The trio of canapés is a star in its own right: palates are teased by celtuce wrapped in mint and a burst of sweetness from a tube of herb-infused apple juice; fresh Hokkaido scallop nestled among fennel and Berce (hogweed), and smoky-sweet banana shallot and serpolet (thyme) sandwiched between chocolaty sable Breton leaves topped with Bayonne ham for a lingering finish. Canapés are followed by an amuse-bouche of a warm-to-chilled layer of creamy oat and cannellini velouté laced with basil.
The first few courses feature inventive dishes such as an eel parcel wrapped with bok choy infused with archilee (yarrow) that’s coveted for its healing properties — the tartness of the vegetable may not sit well with some diners but it balances the soft and sweet eel.
But my favourite is the royale of corn grown in Chitose farm in Cameron Highlands — its richness cut by the use of the Savoie alp sage and elevated by the salinity of Oscietra caviar from a 15- to 17-year-old sturgeon. The crab meat cigar is equally delectable; parked next to a bell pepper sorbet imbued with verveine (verbena), the ensemble delivers a juxtaposition of flavours, textures and aromas.
Dishes start to get heavier as protein enters the scene: tender sous-vided chicken is served with broccoli-like romanesco and a sprinkling of aubépine (hawthorn); Japanese sea bream sits on a bed of zucchini that wafts a floral note from reine des prés (meadowsweet); and a final main course of black Angus beef and aubergine, elevated by a hint of pepper from the carvi (caraway) and accompanied by a side of polenta.
The eighth and final course of dessert held its own too: a complex combination of puff rice biscuit served with fresh blackberries, figs seasoned with home-made bouleau oil, blackberry couli, rice ice cream, topped with fig tuile and completed with Japanese round rice roasted powder for texture.

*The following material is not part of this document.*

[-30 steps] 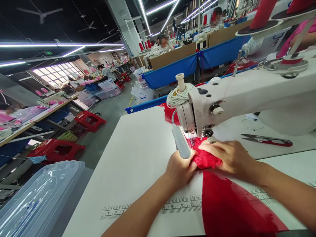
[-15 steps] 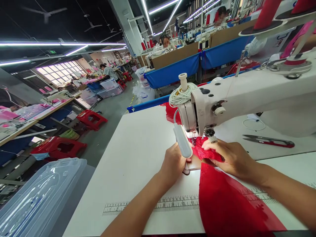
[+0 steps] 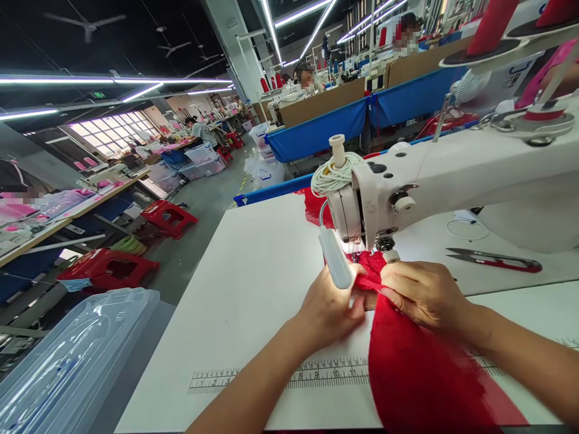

Restaurant JAG’s attention to detail doesn't stop at the food. Dainty morsels of petite fours are presented in a gueridon specially commissioned and hand-crafted by Wood Artiste Louis Kwok of KJUNG Woodwork, as are the trolleys, to showcase Chef Jeremy’s edible masterpieces. Service is professionally rendered by attentive (but not intrusive) wait staff who are knowledgeable about the dishes and wines served.
The Summer La Balade du Végétal dinner omakase is priced at SGD298++ per guest, with optional wine pairing at SGD248++ per guest. Restaurant JAG offers a holistic modern French dining experience, masterfully orchestrated by audacious Chef Jeremey who pushes boundaries to imbue Savouyard wellness into aesthetically pleasing dishes that are light, vibrant and tasty, dispelling misperceptions that French cuisine tends to be creamy and heavy.
Including the complimentary items, it's a 16-dish odyssey that will leave you satiated but not feeling stuffed. It’s rare that I can say there wasn’t a course I didn’t like, only which I liked better.
This La Balade du Végétal degustation dinner reminds me very much of my experience at 3-Michelin starred Arzak Restaurant in San Sebastian, often ranked as one of the top restaurants in the world — unpretentious fine dining. It’s just as good, and dare I say it, if not better. Chef Jeremy Gillon and his Restaurant JAG ought to be on the radar of gourmands.
(Cover photos from: Restaurant JAG)
Restaurant JAG is located on level one of 76 Duxton Road, Singapore 089 535.